The Fodder Scam was a corruption scandal that involved the embezzlement of about ₹940 crore from the government treasury of the east Indian state of Bihar. Among those implicated in the theft and arrested were then the chief minister of Bihar, Lalu Prasad Yadav, as well as former chief minister Jagannath Mishra. The scandal led to the end of Yadav's reign as chief minister. Dineshwar Prasad Sharma is also alleged to have received ₹300.60 crore from S. N. Sinha. On 23 December 2017, Yadav was convicted by a special CBI court, whereas Misra was acquitted.

The theft spanned many years, and allegedly involved numerous administrative and elected officials of Bihar State across multiple administrations of the Indian National Congress and the Janata Dal Parties. The corruption scheme involved the fabrication of "vast herds of fictitious livestock" for which fodder, medicines and animal husbandry equipment was supposedly procured. Although the scandal broke in 1996, the theft had been in progress, and increased in size, for over two decades. Besides the magnitude and duration of the theft, the scam was and continues to be covered in Indian media due to the extensive nexus among tenured bureaucrats, elected politicians and businesspeople that it revealed, and as an example of the Mafia Raj that has penetrated several state-run economic sectors in the country.
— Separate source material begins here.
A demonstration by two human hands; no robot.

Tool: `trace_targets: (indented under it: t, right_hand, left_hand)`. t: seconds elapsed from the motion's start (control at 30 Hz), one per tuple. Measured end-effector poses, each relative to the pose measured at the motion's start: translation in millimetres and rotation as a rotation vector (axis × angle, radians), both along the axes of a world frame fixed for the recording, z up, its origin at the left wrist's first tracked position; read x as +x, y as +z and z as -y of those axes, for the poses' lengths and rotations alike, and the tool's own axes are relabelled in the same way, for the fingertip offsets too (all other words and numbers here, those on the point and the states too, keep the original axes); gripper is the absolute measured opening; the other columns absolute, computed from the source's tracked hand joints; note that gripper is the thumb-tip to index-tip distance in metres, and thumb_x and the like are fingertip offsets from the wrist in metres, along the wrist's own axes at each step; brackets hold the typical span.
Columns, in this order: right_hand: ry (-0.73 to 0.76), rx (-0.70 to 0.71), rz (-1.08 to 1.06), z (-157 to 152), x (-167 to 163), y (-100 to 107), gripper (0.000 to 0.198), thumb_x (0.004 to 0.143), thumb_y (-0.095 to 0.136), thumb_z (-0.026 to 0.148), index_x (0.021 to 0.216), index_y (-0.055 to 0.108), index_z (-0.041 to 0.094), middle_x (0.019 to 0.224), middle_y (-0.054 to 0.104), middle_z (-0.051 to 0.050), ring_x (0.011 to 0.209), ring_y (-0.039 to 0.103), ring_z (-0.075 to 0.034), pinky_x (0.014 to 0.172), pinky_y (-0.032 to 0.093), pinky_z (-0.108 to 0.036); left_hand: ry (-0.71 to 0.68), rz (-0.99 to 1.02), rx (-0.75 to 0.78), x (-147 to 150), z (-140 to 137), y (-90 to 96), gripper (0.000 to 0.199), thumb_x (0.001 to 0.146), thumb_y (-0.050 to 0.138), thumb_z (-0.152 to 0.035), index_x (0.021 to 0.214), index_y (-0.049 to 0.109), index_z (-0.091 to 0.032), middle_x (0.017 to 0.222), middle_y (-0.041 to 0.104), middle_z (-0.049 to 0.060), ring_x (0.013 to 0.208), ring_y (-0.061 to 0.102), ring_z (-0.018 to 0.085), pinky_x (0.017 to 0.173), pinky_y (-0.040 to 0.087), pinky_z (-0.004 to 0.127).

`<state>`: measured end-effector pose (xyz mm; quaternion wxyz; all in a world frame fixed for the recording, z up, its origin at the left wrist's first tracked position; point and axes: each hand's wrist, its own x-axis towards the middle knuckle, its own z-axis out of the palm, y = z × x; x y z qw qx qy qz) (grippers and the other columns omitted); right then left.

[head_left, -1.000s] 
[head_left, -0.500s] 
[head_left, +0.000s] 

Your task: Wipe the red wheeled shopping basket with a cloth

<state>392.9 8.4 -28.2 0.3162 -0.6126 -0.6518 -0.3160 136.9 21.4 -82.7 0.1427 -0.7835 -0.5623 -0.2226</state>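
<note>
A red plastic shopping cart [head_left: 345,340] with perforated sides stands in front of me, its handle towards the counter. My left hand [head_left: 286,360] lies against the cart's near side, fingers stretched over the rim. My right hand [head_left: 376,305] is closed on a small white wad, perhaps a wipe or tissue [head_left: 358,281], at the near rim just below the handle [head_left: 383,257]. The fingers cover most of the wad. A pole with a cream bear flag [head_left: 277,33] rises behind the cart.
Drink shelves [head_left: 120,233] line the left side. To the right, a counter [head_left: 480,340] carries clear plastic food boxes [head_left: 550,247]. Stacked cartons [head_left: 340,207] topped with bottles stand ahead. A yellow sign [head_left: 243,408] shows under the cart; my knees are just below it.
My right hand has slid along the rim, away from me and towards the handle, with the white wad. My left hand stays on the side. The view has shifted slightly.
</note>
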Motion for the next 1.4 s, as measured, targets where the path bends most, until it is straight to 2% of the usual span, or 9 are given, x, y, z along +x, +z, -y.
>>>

As of May 2013, the trial was completed in 44 out of a total of 53 cases. More than 500 accused have been convicted and awarded punishments by various courts.

==The scam==
The scam had its origins in small-scale embezzlement by some government employees submitting false expense reports, which grew in magnitude and drew additional elements, such as politicians and businesses, over time, until a full-fledged mafia had formed. Jagannath Mishra, who served his first stint as the chief minister of Bihar in the mid-1970s, was the earliest chief minister to be accused of knowing involvement in the scam.

In February 1985, the then-comptroller and auditor general of India (CAG), T. N. Chaturvedi, took notice of delayed monthly account submissions by the Bihar state treasury and departments and wrote to the then Bihar chief minister, Chandrashekhar Singh, warning him that this could be indicative of temporary embezzlement. This initiated a continuous chain of closer scrutiny and warnings by principal accountants general (PAGs) and CAGs to the Bihar government across the tenures of multiple chief ministers (cutting across party affiliations), but the warnings were ignored in a manner that was suggestive of a pattern by extremely senior political and bureaucratic officials in the Bihar government. In 1992, Bidhu Bhushan Dvivedi, a police inspector with the state's anti-corruption vigilance unit, submitted a report outlining the fodder scam and likely involvement at the chief ministerial level to the director general of the same vigilance unit, G. Narayan. In alleged reprisal, Dvivedi was transferred out of the vigilance unit to a different branch of the administration, and then suspended from service. He was later to be a witness as corruption cases relating to the scam went to trial, and reinstated by order of the Jharkhand High Court.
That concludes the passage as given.